Quarterlife Web cam crisis ***CANCELLED***


Boo hoo, Web cam

We blog to exist. This is the premise (blargh) of NBC's new Web-to-TV series Quarterlife, as pontificated by pale and dreary blogger/protagonist Dylan Kreiger (played by Bitsie Tulloch). 

Already, New York Magazine has written upwards of five articles about Quarterlife (from the co-creators of My So-Called Life). Already, NYMag has called Tulloch the next Claire Danes. Too bad for Tulloch, whose character fumbles her own name in front of her Web cam. Dylan is sad, scared, insecure, pensive, and possibly also really dumb, though always attentive to her artful, black hair. Somehow she gets away with posting blogs and videos of her depressed, drunk, and sex-crazed roommates.

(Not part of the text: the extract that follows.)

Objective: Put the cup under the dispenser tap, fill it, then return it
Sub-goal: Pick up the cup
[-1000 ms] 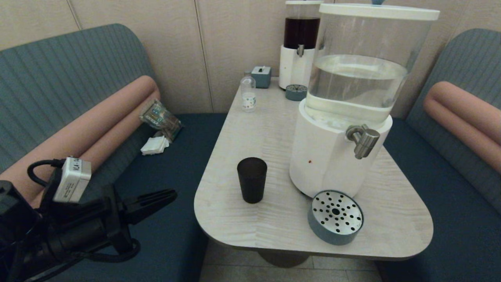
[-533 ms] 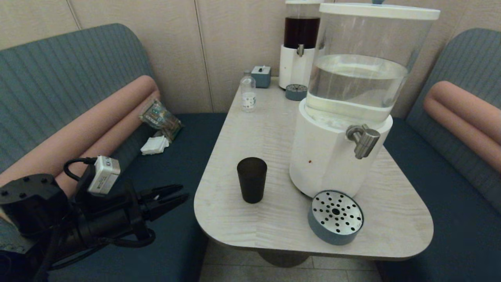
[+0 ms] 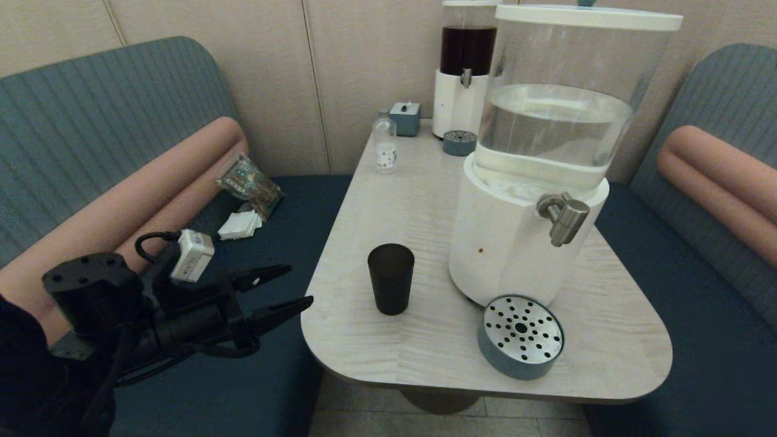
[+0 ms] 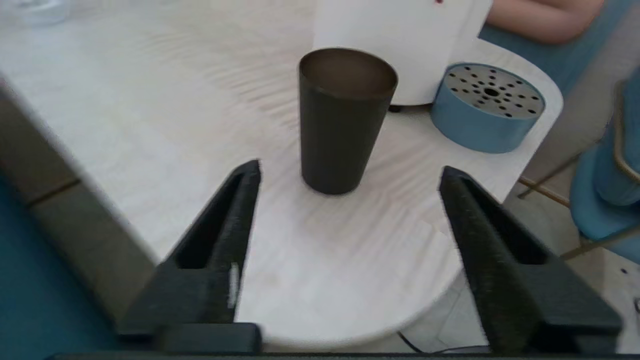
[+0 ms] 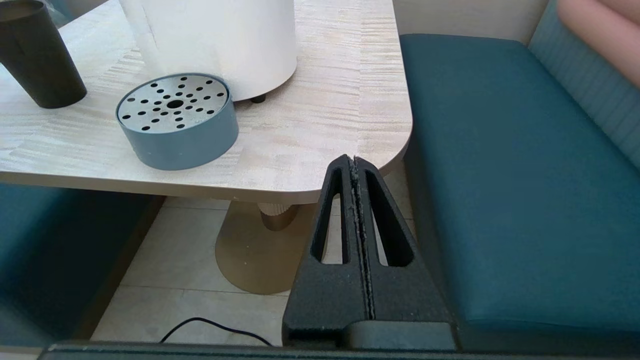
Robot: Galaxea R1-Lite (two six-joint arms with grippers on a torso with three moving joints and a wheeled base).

They are mad at her for less than one episode. It's sort of like the Real World meets The Devil Wears Stripes, for amidst concubinal confrontataions, Dylan is an associate editor at Women's Attitude.

No matter her plethora of nerdy-chic sweaters, sweatshirts, and artfully soiled t-shirts though, Dylan is a mess. She is no Claire Danes as Angela Chase, coming of age in hallways and boiler rooms with the likes of illiterate heartthrob Jordan Catalano.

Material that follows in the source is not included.